§ **What to do**
Look below for the line that contains "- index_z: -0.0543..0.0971", then copy it and each following line exactly, through and including the line that contains "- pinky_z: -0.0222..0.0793".

§ **Task inputs**
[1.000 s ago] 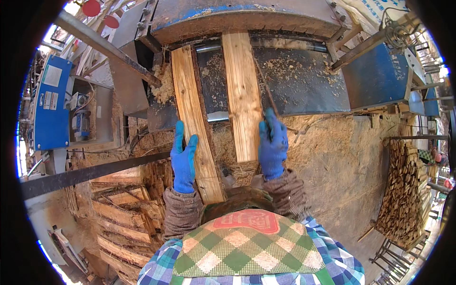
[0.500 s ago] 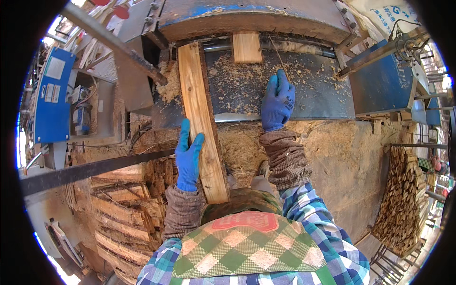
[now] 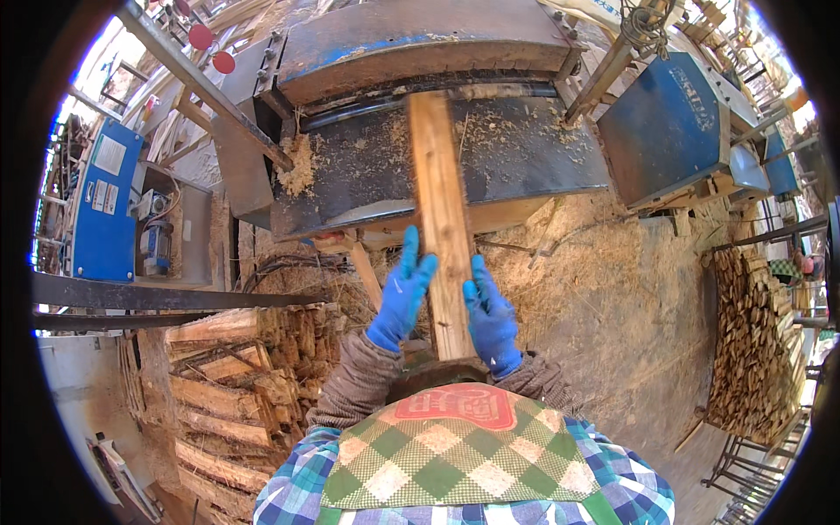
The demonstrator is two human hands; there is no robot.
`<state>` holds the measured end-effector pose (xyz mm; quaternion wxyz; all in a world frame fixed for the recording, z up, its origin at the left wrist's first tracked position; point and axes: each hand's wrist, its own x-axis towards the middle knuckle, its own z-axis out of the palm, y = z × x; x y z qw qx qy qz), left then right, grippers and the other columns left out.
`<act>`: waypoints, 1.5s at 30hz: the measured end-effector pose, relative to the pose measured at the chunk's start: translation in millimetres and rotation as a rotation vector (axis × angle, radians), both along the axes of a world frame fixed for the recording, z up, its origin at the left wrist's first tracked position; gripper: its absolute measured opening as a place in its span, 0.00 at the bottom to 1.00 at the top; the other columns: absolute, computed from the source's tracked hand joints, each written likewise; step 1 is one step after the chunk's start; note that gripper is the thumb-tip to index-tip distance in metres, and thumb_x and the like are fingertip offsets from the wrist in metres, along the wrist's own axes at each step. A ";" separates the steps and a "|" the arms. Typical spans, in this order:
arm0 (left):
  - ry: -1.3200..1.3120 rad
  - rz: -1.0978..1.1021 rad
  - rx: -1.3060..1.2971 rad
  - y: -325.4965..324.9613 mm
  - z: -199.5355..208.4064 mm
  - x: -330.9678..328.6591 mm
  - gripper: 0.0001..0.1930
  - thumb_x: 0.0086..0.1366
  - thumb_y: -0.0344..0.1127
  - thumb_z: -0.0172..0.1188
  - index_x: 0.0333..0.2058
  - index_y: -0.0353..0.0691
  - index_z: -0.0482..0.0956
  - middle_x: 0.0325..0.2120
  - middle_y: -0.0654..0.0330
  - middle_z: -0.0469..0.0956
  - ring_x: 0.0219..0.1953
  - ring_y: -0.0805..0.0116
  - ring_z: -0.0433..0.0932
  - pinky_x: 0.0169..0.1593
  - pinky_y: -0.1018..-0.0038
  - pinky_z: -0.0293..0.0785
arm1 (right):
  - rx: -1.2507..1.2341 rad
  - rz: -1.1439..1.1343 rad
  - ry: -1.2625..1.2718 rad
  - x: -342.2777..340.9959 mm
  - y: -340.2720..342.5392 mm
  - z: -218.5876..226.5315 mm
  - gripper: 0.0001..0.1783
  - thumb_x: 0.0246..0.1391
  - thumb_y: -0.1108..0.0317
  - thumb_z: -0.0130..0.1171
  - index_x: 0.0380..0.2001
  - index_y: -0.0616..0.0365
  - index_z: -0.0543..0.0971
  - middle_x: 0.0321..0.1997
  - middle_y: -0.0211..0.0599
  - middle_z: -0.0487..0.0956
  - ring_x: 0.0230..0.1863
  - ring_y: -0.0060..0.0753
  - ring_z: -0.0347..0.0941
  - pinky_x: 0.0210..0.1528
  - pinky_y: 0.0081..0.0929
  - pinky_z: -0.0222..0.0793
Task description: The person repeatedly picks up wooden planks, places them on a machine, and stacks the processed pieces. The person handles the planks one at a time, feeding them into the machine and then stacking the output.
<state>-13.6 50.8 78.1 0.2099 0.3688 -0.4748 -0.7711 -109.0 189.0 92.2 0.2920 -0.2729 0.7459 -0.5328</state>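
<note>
A long, rough-edged wooden board (image 3: 442, 219) lies lengthwise in front of me, its far end on the dark metal table (image 3: 516, 157) of a large woodworking machine. The near end reaches back to my waist. My left hand (image 3: 402, 293), in a blue glove, grips the board's left edge with its fingers pointing forward. Against the right edge, a little nearer to me, my gloved right hand (image 3: 493, 319) grips the same board. Fingers beneath the wood are hidden. Sawdust and shavings (image 3: 302, 166) are scattered over the table, heaped at its left.
Rough boards (image 3: 219, 398) are stacked at my lower left, beside a dark metal bar (image 3: 175, 297). A blue-doored electrical box (image 3: 105, 201) stands at the left, a blue machine housing (image 3: 665, 131) at the right. Another wood stack (image 3: 752, 350) stands far right.
The board has shifted right to the middle of the table. My right hand has come back from the table onto its right edge. The short wood piece at the machine's opening no longer shows.
</note>
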 end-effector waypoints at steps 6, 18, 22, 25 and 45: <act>-0.164 -0.238 -0.669 58.0 35.9 17.8 0.49 0.65 0.41 0.67 0.73 0.36 0.43 0.65 0.45 0.66 0.61 0.58 0.71 0.62 0.63 0.70 | -0.036 -0.024 0.237 -52.0 -18.1 16.5 0.25 0.69 0.62 0.54 0.66 0.57 0.69 0.56 0.54 0.79 0.50 0.37 0.82 0.45 0.34 0.76; -0.573 -0.286 -1.262 6.4 -2.3 -23.5 0.48 0.64 0.59 0.61 0.72 0.39 0.50 0.66 0.41 0.62 0.69 0.38 0.58 0.69 0.44 0.55 | -0.005 -0.082 0.558 -95.5 -91.2 -24.8 0.24 0.64 0.66 0.60 0.62 0.55 0.74 0.49 0.50 0.78 0.43 0.46 0.79 0.43 0.36 0.77; -0.749 -0.273 -1.310 -54.2 3.2 -55.8 0.46 0.65 0.65 0.54 0.70 0.35 0.54 0.68 0.43 0.57 0.72 0.36 0.48 0.70 0.39 0.44 | 0.049 -0.151 0.902 -133.6 -154.7 -46.4 0.21 0.58 0.70 0.64 0.56 0.56 0.78 0.49 0.47 0.77 0.50 0.48 0.75 0.49 0.40 0.75; -0.676 -0.190 -1.334 -91.8 -9.0 -81.3 0.46 0.64 0.67 0.51 0.69 0.36 0.57 0.69 0.46 0.57 0.73 0.38 0.47 0.71 0.39 0.41 | -0.268 -0.352 0.404 -161.8 -185.6 -72.4 0.13 0.63 0.70 0.60 0.49 0.63 0.81 0.45 0.44 0.83 0.47 0.39 0.77 0.51 0.37 0.73; -0.634 0.800 -0.756 70.0 -104.8 52.2 0.31 0.72 0.50 0.54 0.70 0.50 0.61 0.70 0.49 0.57 0.73 0.48 0.53 0.73 0.53 0.51 | -0.275 0.375 0.425 -78.5 -177.8 -21.9 0.21 0.70 0.65 0.52 0.60 0.66 0.73 0.61 0.54 0.75 0.59 0.46 0.73 0.63 0.40 0.70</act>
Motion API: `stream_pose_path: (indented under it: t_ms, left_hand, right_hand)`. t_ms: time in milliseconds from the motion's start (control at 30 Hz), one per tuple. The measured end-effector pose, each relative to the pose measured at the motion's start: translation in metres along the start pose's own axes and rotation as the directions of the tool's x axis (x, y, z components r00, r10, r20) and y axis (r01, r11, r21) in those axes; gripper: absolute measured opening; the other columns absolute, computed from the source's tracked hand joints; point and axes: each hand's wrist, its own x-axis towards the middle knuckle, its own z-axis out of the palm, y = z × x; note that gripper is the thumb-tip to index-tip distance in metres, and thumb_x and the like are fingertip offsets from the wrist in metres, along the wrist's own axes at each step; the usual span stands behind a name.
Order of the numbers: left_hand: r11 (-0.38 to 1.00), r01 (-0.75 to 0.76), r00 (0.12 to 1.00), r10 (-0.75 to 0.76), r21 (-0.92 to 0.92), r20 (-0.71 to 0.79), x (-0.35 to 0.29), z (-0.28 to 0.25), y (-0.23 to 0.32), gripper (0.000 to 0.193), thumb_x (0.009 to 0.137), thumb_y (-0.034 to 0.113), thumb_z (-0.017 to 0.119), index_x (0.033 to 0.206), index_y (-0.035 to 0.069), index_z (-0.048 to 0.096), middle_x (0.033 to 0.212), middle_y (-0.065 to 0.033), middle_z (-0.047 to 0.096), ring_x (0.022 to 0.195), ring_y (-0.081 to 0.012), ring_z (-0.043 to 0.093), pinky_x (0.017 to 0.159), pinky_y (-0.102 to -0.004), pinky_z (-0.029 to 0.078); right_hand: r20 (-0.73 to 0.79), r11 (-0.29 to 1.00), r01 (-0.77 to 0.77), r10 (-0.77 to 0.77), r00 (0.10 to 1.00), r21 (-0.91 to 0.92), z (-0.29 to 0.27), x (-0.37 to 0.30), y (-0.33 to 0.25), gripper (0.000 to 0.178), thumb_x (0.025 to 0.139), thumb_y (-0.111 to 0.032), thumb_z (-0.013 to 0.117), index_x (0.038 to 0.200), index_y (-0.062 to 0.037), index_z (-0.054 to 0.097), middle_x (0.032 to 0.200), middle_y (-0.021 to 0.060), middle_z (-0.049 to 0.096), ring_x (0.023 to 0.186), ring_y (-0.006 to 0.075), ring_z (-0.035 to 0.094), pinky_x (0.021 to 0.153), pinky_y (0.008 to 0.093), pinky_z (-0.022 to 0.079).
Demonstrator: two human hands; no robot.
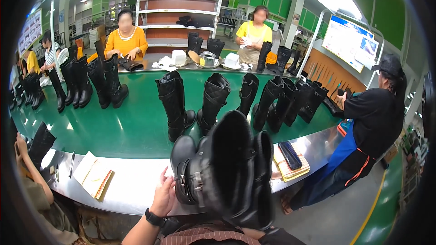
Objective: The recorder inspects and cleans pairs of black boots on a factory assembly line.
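Observation:
A pair of tall black boots is close in front of me above the metal bench edge. The nearer boot (227, 168) shows its wide dark shaft opening, and the other boot (183, 152) shows a rounded toe and buckled straps. My left hand (163, 195), below a black wristwatch, is closed at the side of the buckled foot, with its fingertips against the leather. My right forearm (253, 232) comes in beneath the shafts. The boots cover nearly all of my right hand, so its grip is hidden.
Upright black boots (171, 104) line the green conveyor belt (136, 127) ahead. On the metal bench (131, 181) lie a booklet (93, 174), a pen (71, 163) and a dark phone-like object (289, 155) on papers. Co-workers stand across the belt and at both sides, the right one (372, 113) close.

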Motion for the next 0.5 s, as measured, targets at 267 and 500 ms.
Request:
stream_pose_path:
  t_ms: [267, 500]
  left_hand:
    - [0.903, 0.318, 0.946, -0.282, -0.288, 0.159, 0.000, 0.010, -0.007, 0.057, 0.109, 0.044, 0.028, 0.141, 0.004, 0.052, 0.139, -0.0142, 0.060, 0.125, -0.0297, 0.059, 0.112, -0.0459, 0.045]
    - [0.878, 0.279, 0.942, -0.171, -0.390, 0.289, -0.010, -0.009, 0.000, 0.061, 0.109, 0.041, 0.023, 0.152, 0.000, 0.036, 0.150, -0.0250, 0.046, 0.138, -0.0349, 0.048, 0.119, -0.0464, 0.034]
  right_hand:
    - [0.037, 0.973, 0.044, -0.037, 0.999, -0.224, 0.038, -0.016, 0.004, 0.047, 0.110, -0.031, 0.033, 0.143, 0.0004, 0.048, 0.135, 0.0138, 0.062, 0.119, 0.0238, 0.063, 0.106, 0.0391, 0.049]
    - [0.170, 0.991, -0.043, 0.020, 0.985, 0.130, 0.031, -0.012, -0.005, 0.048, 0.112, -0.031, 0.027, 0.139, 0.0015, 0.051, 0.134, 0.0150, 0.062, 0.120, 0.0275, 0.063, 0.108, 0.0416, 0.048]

§ **Exercise result**
  - index_z: -0.0543..0.0971
  - middle_x: 0.0321..0.1997
  - middle_y: -0.0211..0.0599
  - middle_z: -0.0487..0.0956
  - ring_x: 0.0230..0.1863
  - ring_y: -0.0060..0.0753
  - ring_z: -0.0347..0.0941
  - pinky_x: 0.0210..0.1528
  - pinky_y: 0.0081..0.0929
  - pinky_z: -0.0222..0.0793

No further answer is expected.